Protein-energy Malnutrition (PEM) affects a large proportion of children under the age of 5 years in the developing world . The prevalence of PEM varies greatly from region to the other: Two Global sub-regions of Eastern and Western Africa show significant increases in prevalence unlike South Asia which shows a slow drop in undernutrition by half by the year 2000 [2,3,4]. World Health Organization (WHO) has estimated that 32.5% of all pre-school children under 5 years of age are malnourished [5, 6]. Globally, Kenya was ranked 47 out of 144 countries for PEM based on Height for Age (Stunting) by the year 2003 . In sub-Saharan Africa, the prevalence stands at 55.2% . In Kenya, the prevalence stands at 30% stunting , while in Western Kenya it is at 30% stunting, 20% underweight and 5% wasting . With the above background on malnutrition state, it was thought appropriate to assess the malnutrition status amongst many other parameters, in areas used for the Community Based Education and Service programme as a suitable framework for the assessment.
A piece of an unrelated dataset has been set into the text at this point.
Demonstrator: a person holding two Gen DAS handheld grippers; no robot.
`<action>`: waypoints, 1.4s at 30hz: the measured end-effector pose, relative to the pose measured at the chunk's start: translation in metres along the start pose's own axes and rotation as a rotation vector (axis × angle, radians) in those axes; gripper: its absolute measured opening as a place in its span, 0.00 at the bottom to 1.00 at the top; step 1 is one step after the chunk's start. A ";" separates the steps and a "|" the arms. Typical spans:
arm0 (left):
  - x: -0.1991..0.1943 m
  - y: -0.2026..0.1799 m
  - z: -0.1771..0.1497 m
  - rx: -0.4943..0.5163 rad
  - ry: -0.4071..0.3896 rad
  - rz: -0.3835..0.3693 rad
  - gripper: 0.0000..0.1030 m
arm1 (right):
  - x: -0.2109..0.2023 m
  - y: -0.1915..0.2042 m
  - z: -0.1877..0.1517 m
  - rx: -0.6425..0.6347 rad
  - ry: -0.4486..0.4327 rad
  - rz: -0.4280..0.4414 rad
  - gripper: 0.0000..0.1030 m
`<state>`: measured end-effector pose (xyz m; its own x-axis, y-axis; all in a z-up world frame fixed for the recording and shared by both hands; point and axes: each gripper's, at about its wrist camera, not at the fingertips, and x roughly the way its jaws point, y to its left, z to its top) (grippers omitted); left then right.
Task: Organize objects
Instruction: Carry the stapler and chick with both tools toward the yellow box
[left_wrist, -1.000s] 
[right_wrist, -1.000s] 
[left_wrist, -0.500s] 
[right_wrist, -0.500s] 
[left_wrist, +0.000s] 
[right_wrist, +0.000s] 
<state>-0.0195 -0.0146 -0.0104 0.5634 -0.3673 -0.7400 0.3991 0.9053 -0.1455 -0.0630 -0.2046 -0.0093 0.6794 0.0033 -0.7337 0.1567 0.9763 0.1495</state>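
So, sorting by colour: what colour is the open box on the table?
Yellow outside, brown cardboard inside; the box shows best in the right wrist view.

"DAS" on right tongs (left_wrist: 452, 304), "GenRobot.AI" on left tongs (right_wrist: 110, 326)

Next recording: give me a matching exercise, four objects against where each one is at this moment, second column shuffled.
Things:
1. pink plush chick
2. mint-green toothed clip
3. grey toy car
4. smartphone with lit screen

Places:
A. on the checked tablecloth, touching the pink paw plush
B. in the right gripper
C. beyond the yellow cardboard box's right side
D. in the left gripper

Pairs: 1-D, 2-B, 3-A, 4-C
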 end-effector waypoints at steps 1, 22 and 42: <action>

Community Based Education and Service (COBES) is the training of health professionals at the Moi University, College of Health Sciences in the community. It is a College -wide activity that involves all of College members (Staff and students) [9,10,11]. It incorporates theory, Clinical and Field activities. It is carried out from the first year of study to the fifth year for Degree of Bachelor of Medicine and Surgery (MBChB) programme and first year to fourth year for the BSc Nursing and Bachelor of Dental Surgery Programmes. In the second year of study, COBES incorporates community diagnosis where a number of health problems in the community are diagnosed including nutritional status of children under five years of age. A total of 21 Health centres were initially identified for COBES 2 placement, namely: Chulaimbo, Kabuchai Makunga, Matayos, Mbale, Miteitei and Mosoriot, [Map 1]. Due to logistical reasons, not all of them are used at once for each year. Only some are selected for COBES 2 placement. In this study only 7 centres that are representative of all the centres were randomly selected for use for assessment of nutritional status.
No documented data on nutritional status is available from these areas of COBES placement. In addition, nutritional status varies from one year to another due to changing climatic conditions that oscillate between floods to severe drought. The present study, therefore, specifically looked at prevalence of malnutrition in COBES health centres. This kind of work has been carried out on annual basis but not comprehensively documented.
Based on this, information, the prevalence of malnutrition was determined in COBES centres in Western.
The broad objective of the study was to determine the nutritional status of children in selected representative Health Centres where Moi University students go for COBES placement during their second year of study for community diagnosis fieldwork. The specific objectives were to determine the nutritional status of underfives in selected COBES Centres and to determine the prevalence of malnutrition in the selected Centres.
MATERIALS AND METHODS
Study area and population
The study was carried out in selected COBES Centres in Western Kenya between March and May 2008. Approximately 700 children were sampled during the study from seven centres.
The study areas were all within western Kenya stretching from the border of Kenya and Uganda represented by Bungoma and Busia to Nyanza represented by Kisumu, and western Rift Valley represented by Uasin Gishu (Map1).
The general climate is composed of two rainy seasons occurring in March to May for the long rains and October to December for the short rains. Soil is fertile and supports production of various crops such as maize, sugarcane, potatoes, cassava, beans and millet among many others. However overdependence on cash crops such as sugarcane and tea has been implicated as a risk factor for malnutrition in some areas. Livestock farming is also prevalent in some areas with both dairy and beef cattle being reared. Others include sheep, goats and chicken.
In terms of health, malaria has been documented to be the most prevalent health problem in most areas. HIV-AIDS is also prevalent in many areas such as Busia and Kisumu and has been reported to be related to malnutrition [1, 12]. Malnutrition has been reported, in unpublished reports, to be prevalent in many areas especially the period just before harvest but no documented report is available in the study area.
Cross-sectional surveys were carried out in all the health centres simultaneously. Cluster sampling technique was used with each health centre as the sampling unit.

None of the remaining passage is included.